What to produce: Find the line with "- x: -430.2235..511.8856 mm" in the entries below. Repeat it, every following line, and the line with "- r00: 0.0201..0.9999", exactly and with nothing added.

---- Data to examine

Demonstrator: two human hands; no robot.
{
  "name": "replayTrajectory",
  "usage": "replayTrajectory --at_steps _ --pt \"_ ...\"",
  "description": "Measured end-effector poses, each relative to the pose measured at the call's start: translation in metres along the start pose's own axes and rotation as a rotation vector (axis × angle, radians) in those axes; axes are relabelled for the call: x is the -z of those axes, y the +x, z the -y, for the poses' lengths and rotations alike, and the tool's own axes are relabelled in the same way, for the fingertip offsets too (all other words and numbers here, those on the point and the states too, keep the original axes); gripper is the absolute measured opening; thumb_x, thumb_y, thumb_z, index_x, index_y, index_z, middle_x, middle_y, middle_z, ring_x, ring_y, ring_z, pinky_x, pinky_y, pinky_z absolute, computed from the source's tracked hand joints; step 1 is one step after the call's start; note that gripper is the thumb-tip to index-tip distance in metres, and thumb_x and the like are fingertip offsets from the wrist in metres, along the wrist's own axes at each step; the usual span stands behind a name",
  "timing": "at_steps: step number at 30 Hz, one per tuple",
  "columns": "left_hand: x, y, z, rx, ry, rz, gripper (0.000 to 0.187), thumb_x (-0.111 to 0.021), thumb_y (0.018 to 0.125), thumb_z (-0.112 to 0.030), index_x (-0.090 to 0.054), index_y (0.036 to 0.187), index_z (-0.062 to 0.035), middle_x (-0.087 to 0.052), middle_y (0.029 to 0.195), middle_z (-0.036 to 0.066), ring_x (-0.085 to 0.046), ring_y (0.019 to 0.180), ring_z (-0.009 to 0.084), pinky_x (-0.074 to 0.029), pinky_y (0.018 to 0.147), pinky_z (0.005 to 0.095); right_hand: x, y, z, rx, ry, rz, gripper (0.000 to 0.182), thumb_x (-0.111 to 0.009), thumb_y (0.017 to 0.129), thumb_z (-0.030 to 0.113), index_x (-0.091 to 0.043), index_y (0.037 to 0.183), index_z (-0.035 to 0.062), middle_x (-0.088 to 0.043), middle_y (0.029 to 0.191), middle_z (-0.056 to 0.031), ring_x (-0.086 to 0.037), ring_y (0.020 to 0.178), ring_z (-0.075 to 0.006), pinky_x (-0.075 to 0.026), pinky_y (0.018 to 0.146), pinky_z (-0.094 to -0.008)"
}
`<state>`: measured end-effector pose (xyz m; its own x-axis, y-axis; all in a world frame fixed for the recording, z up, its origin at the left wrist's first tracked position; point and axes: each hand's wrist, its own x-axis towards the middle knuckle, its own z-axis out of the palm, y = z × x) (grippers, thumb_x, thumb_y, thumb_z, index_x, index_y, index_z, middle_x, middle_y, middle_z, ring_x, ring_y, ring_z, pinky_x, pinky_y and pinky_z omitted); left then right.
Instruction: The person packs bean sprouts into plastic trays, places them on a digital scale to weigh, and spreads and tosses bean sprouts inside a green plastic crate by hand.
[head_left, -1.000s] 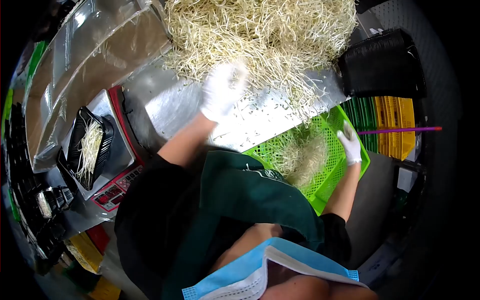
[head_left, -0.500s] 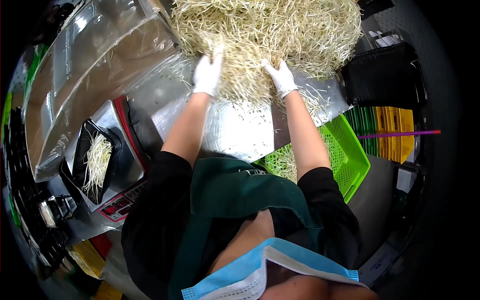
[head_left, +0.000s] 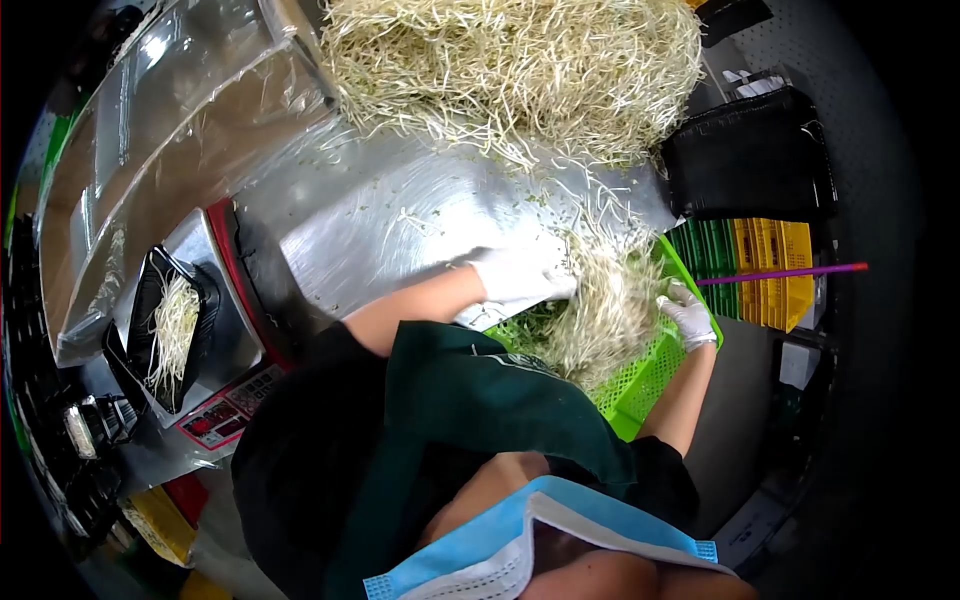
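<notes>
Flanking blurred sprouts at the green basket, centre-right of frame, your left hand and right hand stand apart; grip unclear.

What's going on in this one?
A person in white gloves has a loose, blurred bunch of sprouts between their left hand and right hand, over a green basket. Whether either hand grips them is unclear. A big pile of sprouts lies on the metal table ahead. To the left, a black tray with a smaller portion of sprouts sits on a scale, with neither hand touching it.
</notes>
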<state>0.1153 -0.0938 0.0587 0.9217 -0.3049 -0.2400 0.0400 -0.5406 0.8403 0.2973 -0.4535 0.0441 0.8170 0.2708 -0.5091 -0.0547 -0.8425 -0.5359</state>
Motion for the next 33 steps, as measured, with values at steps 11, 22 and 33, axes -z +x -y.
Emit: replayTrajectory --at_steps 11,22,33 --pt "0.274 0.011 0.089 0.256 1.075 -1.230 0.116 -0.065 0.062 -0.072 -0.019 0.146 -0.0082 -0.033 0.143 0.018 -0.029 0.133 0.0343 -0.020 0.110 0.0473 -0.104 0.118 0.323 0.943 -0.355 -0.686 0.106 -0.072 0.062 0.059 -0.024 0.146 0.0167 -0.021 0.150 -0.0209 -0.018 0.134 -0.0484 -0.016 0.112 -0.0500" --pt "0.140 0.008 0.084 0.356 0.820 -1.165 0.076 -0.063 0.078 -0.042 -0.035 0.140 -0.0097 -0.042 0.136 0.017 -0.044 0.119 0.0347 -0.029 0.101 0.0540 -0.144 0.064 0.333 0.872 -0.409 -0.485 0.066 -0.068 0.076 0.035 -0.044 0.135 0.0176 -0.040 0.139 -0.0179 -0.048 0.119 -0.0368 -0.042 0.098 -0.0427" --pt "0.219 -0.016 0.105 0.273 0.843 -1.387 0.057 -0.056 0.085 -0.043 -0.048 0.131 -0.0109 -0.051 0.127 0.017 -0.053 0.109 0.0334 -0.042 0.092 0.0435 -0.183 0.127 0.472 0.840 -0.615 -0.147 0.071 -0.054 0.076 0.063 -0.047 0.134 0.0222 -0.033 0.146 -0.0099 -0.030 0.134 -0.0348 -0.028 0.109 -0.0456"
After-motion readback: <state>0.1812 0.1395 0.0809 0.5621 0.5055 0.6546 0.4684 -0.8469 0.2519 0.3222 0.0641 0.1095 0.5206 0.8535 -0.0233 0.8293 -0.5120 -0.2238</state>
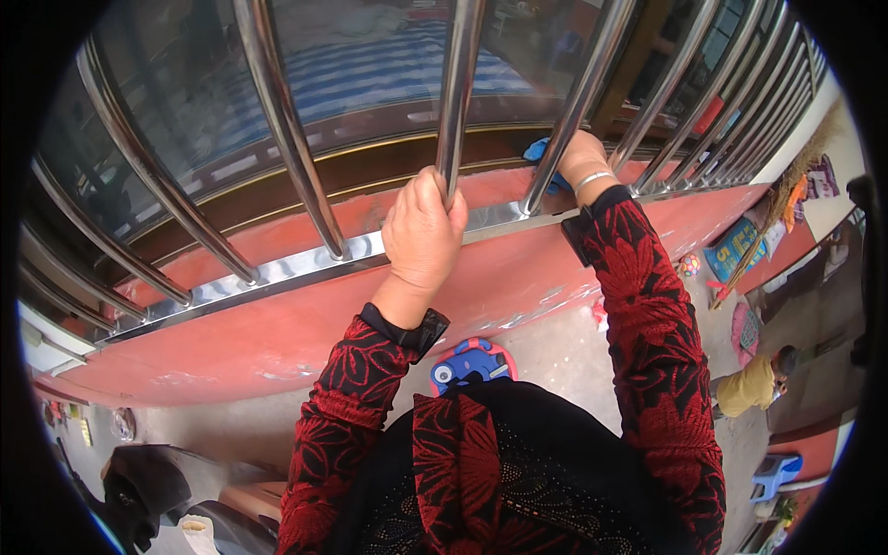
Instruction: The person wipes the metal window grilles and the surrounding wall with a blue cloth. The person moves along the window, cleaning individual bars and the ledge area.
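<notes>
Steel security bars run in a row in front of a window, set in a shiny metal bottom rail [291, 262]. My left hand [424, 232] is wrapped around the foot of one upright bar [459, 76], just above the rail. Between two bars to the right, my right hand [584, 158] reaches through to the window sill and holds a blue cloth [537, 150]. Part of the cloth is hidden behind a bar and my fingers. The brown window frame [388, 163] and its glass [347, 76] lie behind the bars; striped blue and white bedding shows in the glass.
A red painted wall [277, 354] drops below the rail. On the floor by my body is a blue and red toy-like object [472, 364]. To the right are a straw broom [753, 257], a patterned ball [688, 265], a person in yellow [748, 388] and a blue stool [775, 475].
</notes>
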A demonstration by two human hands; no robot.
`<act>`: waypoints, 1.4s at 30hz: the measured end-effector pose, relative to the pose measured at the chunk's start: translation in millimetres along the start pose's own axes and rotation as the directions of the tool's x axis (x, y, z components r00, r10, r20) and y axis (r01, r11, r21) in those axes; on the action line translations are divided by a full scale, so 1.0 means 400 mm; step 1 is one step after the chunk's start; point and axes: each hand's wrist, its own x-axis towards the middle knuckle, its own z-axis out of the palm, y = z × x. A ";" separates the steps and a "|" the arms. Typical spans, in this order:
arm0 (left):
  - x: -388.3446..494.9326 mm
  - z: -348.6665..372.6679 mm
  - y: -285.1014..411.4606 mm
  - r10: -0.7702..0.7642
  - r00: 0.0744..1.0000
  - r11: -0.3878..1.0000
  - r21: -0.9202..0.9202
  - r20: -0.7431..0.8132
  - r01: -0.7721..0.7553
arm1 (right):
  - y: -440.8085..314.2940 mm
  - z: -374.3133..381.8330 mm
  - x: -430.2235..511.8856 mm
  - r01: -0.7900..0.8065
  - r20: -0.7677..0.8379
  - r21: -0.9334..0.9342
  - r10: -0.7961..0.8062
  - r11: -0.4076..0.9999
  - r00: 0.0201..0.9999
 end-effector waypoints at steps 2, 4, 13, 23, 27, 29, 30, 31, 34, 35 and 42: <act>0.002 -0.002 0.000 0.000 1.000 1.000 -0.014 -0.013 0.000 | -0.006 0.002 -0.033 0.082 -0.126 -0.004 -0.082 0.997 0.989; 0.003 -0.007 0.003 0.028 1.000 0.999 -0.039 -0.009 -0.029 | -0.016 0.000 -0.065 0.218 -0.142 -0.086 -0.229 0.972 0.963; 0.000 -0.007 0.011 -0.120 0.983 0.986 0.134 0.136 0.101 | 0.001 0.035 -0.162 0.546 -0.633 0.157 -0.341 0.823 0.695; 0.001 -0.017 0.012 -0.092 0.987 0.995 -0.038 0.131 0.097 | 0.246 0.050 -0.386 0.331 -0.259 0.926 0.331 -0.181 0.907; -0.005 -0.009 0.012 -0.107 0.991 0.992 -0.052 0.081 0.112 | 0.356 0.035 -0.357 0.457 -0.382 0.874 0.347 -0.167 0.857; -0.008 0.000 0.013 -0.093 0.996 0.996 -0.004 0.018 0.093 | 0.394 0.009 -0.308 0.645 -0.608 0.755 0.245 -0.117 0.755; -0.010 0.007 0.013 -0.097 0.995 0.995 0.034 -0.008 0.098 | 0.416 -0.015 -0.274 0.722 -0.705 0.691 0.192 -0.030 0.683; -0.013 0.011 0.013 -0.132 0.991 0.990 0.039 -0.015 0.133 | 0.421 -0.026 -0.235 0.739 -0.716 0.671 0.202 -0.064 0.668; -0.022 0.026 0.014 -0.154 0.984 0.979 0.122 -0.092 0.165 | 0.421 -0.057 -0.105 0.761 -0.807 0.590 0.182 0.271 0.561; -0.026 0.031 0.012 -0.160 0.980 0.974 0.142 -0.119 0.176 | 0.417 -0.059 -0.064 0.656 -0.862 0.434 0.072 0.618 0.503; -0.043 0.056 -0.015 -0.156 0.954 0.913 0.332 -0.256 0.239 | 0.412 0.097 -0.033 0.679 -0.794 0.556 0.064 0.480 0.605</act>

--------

Answer to the exercise:
  - x: -430.2235..511.8856 mm
  - r01: -0.7900..0.8065
  - r20: -0.7677..0.8379
  - r21: -0.9334..0.9342
  - r10: -0.7961..0.8062
  - r11: -0.4076..0.9999
  - r00: 0.0201..0.9999

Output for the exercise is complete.